Навстречу ему в сопровождении охранника шел сам заместитель окружного проводника. На нем была немецкая шинель синего цвета, высокие немецкие сапоги и эсэсовская фуражка.
«Хоть бы хваленую мазепинку с вилами [129] надел». — Вытянувшись, пытливо осматривал дородную фигуру. И вдруг повеселел: «Значит, это только игра в ссору»…
129
Трезубцем.
Все было так, как он и думал.
На следующий день, только начало светать, Сафрон Варчук запряг вороных и, выбирая такую минуту, чтобы его не видела жена, понес впереди себя к бричке кадку с медом.
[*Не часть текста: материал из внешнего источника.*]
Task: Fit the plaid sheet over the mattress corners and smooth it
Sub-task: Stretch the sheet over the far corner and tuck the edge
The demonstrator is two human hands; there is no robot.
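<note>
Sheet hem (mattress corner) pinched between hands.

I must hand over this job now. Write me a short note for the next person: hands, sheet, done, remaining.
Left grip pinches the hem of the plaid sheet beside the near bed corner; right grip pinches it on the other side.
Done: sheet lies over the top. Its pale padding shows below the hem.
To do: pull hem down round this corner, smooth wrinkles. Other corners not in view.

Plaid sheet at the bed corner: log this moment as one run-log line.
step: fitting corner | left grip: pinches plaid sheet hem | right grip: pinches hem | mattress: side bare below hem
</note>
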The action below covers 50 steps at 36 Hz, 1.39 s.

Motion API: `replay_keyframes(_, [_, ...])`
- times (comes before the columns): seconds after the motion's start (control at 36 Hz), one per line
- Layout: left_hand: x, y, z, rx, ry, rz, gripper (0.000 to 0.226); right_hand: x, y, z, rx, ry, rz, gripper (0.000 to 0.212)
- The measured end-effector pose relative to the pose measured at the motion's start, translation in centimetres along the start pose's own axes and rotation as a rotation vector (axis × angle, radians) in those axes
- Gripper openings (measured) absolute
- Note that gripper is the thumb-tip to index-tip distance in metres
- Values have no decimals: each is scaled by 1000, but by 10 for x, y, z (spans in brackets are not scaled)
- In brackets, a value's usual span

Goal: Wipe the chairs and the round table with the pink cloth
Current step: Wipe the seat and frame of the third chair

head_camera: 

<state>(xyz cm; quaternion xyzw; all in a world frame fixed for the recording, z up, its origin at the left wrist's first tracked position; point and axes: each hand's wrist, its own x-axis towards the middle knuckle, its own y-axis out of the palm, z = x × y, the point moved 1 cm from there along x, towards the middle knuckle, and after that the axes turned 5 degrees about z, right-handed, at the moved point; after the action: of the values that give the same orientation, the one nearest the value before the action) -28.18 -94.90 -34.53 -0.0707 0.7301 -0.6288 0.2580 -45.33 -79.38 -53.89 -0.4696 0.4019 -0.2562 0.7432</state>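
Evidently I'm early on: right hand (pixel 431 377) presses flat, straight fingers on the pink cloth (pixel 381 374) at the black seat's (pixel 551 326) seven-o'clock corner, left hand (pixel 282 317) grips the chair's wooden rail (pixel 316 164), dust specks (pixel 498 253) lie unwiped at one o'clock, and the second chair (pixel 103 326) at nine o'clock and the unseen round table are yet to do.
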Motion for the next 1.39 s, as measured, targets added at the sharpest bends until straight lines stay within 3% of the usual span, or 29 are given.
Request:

Однако не устерегся: только ухватился за железные перила, как с порога неприветливо отозвалась Аграфена:
— Куда же ты мед повез? Снова пьянствовать? Распустился хуже всякого…
— Цыц! Не твое бабье дело! А то я тебе так распущусь, лишь бы до вечера выжила! — страшно завертел глазами и стегнула лошадей батогом. «Ич, проклятая баба, все тебе до крошечки увидит. И выдумал бог такое ведьмовское зелье. Тьфу!» — скосил глазами и впопыхах, будто бросая хлеб в рот, перекрестился.